_WHAT TO WORK ON_
Tell how many lines contain the string "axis" in the material underneath; the reply is that number and no more.

*** Opening GIVEN DATA ***

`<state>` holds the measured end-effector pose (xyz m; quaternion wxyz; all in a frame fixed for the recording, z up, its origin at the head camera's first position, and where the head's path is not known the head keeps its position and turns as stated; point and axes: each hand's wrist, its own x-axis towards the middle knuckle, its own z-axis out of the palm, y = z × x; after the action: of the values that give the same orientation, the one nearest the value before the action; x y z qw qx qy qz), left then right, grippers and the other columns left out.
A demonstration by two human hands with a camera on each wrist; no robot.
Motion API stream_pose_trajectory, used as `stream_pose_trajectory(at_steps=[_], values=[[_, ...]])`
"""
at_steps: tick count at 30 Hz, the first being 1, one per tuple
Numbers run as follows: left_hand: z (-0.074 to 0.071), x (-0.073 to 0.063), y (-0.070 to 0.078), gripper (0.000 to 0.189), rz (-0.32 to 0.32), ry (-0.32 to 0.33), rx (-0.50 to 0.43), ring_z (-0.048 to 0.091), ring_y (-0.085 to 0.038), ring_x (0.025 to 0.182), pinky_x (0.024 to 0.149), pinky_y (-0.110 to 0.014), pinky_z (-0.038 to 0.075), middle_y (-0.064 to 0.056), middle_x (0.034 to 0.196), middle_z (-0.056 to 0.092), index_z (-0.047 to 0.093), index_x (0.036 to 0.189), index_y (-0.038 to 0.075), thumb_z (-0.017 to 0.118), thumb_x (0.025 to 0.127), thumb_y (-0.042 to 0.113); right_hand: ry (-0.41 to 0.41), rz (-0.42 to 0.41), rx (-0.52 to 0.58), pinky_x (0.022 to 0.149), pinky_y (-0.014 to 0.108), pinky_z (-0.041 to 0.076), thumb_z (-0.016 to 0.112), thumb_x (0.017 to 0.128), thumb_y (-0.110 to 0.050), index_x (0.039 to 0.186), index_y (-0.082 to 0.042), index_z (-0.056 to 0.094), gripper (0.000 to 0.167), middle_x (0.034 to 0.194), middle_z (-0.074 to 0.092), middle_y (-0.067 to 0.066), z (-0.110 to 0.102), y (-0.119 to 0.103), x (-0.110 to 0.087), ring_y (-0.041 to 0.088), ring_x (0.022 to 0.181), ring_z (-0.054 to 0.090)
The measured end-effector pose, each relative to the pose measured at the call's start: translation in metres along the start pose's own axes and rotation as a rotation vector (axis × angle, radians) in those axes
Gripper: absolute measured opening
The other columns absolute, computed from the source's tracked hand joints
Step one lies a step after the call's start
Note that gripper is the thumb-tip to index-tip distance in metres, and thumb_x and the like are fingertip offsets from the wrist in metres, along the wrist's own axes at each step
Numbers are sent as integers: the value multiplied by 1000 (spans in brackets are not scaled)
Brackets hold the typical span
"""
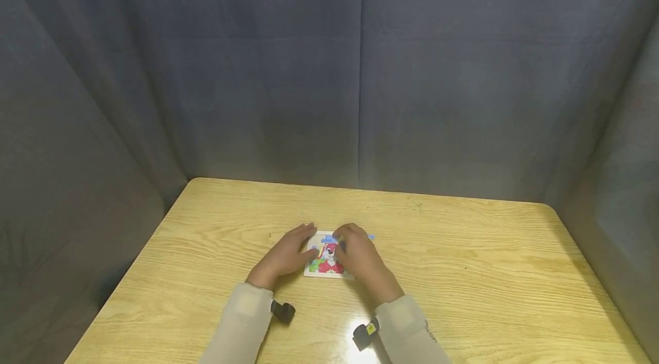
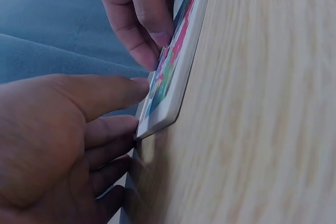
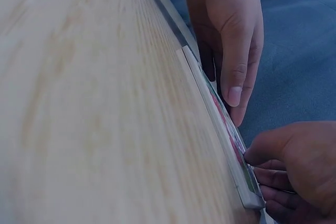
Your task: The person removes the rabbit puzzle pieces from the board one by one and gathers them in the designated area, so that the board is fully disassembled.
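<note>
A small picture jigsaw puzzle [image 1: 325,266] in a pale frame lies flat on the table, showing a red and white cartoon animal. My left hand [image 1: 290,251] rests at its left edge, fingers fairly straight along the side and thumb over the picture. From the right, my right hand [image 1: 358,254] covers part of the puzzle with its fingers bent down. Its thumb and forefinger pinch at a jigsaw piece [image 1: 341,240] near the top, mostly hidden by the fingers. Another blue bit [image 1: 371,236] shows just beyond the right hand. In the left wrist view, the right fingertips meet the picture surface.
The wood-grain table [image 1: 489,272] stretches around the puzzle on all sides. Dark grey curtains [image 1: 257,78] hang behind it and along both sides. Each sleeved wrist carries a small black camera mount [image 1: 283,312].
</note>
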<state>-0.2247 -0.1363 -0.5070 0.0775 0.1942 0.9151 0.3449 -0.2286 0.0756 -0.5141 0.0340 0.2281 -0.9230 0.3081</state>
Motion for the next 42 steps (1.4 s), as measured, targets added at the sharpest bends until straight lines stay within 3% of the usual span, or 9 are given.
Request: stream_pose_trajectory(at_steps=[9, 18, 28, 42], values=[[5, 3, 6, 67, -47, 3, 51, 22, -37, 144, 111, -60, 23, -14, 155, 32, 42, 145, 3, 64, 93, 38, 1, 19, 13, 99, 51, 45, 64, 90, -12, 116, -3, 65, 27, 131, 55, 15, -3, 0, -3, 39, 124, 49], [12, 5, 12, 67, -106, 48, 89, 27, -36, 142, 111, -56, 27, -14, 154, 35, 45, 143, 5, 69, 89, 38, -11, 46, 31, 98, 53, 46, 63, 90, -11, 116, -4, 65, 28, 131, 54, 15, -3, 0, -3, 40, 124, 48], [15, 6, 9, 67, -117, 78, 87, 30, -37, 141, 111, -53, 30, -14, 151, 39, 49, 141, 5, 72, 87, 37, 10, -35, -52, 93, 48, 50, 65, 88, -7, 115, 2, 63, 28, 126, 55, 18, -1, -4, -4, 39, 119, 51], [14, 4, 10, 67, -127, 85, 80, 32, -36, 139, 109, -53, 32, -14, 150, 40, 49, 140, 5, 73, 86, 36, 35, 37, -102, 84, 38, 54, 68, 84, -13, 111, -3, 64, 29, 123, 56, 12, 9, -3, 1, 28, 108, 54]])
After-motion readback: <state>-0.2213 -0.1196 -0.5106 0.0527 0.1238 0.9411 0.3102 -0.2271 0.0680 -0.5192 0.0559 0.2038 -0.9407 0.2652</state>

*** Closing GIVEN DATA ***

_ANSWER TO THIS TASK_
2